** Listed entries follows **

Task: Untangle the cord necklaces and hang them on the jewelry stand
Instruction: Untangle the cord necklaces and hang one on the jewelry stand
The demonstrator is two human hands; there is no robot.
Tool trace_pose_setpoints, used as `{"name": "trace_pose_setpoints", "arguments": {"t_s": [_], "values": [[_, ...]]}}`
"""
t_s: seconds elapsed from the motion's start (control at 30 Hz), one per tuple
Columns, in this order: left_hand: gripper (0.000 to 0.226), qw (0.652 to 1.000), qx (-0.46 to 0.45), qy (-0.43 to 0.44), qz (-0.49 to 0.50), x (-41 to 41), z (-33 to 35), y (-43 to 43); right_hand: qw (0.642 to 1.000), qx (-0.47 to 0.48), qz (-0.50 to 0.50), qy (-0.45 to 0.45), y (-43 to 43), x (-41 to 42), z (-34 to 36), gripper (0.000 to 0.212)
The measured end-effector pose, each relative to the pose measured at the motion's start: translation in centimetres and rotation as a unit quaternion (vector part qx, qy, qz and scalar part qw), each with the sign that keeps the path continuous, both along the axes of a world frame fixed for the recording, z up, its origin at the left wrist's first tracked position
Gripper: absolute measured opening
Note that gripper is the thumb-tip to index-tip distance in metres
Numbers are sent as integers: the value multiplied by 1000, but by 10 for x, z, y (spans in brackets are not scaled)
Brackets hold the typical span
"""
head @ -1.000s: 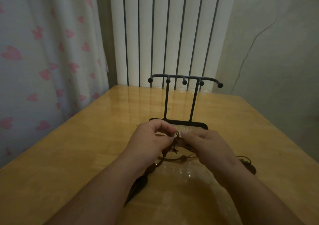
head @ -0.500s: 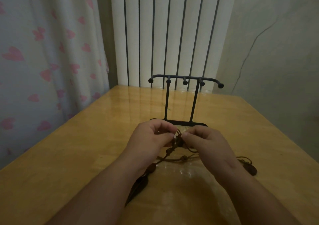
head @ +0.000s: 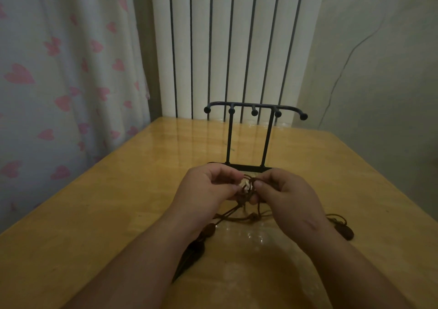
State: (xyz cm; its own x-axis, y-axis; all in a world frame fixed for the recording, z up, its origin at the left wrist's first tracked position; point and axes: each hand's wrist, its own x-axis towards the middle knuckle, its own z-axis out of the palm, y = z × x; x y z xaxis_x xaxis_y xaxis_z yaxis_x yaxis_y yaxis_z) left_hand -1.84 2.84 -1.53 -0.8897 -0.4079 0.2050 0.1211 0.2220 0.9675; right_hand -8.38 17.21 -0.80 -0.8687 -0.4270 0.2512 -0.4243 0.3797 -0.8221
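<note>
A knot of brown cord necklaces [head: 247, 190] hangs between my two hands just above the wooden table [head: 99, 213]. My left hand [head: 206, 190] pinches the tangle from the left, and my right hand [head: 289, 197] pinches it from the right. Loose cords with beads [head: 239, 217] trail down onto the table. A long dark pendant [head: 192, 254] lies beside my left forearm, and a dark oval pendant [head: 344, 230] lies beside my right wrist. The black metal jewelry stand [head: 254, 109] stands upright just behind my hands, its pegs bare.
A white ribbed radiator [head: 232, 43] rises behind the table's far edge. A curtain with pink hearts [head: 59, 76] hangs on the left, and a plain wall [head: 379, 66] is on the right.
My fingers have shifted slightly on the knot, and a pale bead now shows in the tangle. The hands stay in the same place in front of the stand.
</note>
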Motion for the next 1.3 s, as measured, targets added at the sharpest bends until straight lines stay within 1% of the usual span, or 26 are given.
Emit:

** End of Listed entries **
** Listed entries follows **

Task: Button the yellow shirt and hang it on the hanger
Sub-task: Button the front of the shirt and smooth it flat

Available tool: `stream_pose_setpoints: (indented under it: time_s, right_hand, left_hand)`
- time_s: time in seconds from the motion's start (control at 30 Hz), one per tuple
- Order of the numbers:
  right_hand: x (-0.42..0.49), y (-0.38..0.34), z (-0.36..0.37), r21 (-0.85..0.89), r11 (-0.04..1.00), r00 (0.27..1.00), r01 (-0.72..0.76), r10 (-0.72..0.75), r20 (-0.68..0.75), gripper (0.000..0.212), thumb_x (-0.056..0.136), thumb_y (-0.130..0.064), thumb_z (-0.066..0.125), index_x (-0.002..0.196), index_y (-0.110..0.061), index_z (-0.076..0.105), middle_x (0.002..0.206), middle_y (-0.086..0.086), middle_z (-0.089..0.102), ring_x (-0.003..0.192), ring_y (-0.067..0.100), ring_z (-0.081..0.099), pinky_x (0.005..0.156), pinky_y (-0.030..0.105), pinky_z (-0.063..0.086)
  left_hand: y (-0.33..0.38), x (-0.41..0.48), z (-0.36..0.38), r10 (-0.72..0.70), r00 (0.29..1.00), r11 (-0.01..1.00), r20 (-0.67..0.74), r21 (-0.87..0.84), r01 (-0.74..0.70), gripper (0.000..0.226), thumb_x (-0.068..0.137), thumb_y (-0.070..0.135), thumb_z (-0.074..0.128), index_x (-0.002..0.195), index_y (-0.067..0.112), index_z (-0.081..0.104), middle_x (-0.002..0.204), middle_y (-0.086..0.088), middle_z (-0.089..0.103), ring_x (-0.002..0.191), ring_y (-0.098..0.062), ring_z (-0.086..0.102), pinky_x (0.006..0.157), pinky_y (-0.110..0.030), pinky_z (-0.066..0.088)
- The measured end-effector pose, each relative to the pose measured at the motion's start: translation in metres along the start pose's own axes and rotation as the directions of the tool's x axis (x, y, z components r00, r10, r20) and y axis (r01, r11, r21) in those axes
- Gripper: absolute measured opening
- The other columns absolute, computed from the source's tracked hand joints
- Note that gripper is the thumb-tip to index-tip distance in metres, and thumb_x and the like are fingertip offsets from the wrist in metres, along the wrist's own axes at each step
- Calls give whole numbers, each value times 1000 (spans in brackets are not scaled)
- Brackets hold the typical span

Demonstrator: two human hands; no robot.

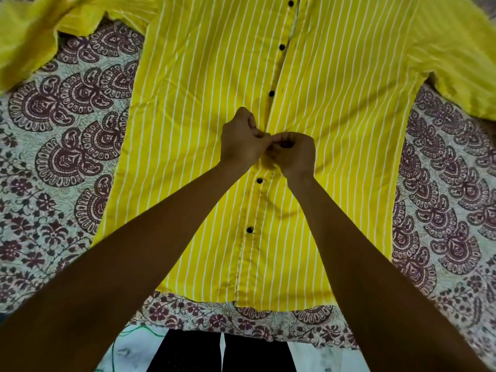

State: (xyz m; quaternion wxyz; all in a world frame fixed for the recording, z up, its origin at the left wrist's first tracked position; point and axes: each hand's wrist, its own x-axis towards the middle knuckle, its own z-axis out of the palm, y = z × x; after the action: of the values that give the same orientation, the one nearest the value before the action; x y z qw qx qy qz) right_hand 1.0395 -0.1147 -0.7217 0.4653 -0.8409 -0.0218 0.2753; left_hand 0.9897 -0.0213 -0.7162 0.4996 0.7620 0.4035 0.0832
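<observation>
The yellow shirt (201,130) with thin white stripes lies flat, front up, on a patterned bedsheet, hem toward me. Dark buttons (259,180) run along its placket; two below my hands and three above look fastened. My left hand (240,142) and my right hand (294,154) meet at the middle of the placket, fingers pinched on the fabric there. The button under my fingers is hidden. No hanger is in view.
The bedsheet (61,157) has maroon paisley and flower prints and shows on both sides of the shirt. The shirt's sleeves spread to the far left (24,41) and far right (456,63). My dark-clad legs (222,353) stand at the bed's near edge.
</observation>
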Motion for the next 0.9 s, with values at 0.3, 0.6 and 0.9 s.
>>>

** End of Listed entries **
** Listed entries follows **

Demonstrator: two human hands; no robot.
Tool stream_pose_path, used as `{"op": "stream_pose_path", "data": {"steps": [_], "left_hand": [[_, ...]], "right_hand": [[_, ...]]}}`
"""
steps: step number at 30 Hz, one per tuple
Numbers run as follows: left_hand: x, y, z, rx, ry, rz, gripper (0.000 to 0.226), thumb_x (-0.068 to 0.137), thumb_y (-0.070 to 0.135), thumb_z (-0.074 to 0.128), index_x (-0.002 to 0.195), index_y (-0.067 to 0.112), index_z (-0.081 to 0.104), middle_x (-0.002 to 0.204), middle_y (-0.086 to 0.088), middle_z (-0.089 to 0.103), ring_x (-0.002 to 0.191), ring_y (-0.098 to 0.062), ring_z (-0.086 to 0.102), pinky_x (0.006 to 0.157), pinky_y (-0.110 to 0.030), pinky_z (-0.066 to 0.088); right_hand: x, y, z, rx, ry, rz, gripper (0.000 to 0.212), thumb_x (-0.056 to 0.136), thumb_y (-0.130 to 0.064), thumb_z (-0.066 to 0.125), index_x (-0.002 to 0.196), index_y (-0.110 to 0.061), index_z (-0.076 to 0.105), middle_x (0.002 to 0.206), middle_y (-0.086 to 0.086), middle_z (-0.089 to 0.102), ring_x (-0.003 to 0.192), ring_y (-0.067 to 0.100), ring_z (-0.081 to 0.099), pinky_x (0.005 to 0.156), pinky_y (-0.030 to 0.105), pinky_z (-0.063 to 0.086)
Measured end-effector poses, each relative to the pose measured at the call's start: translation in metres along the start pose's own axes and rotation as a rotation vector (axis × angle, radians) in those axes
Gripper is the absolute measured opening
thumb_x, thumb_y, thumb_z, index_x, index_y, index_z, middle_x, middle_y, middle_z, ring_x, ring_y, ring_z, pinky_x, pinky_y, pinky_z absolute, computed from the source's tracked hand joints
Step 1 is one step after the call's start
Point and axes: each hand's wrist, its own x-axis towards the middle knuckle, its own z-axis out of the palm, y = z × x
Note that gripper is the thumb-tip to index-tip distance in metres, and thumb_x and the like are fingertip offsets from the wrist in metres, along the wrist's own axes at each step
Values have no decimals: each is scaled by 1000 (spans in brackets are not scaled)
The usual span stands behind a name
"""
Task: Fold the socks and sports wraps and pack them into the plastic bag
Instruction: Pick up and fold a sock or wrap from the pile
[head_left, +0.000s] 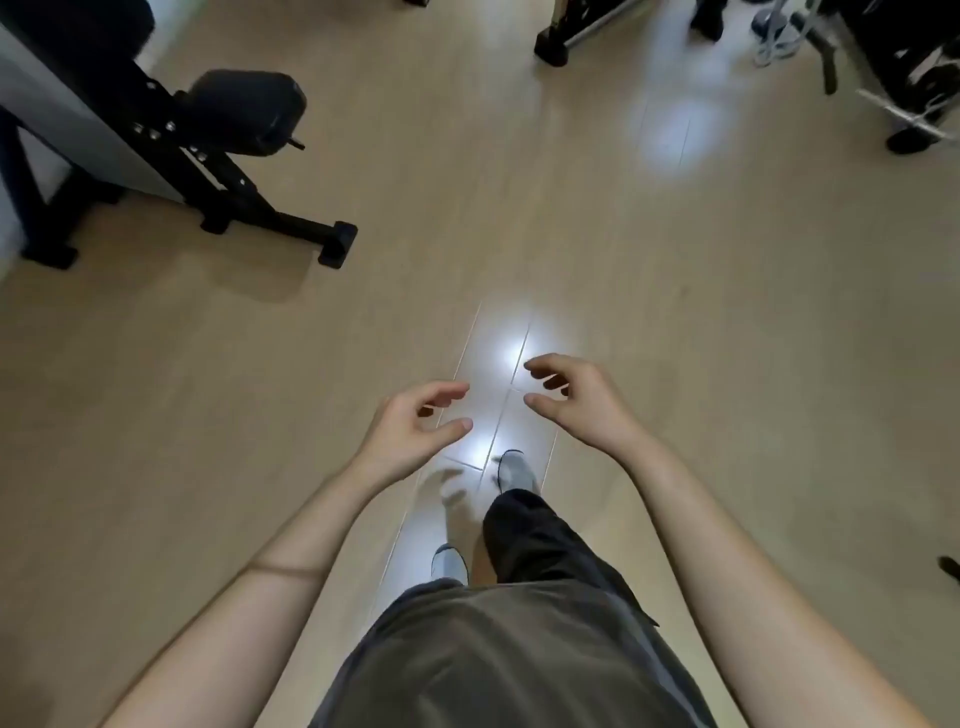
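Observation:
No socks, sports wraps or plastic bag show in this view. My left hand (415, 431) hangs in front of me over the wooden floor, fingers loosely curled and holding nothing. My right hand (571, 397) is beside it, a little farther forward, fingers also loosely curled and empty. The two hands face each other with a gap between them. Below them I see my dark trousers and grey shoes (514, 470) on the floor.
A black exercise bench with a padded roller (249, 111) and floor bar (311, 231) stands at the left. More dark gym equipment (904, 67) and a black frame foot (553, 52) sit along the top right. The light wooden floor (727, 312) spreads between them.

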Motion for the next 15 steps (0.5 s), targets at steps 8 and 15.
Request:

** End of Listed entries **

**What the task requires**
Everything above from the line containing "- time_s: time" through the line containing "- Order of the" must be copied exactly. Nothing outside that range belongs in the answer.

**Answer to this exercise**
- time_s: time in seconds from the motion's start (control at 30 Hz), one per tuple
- Order of the numbers:

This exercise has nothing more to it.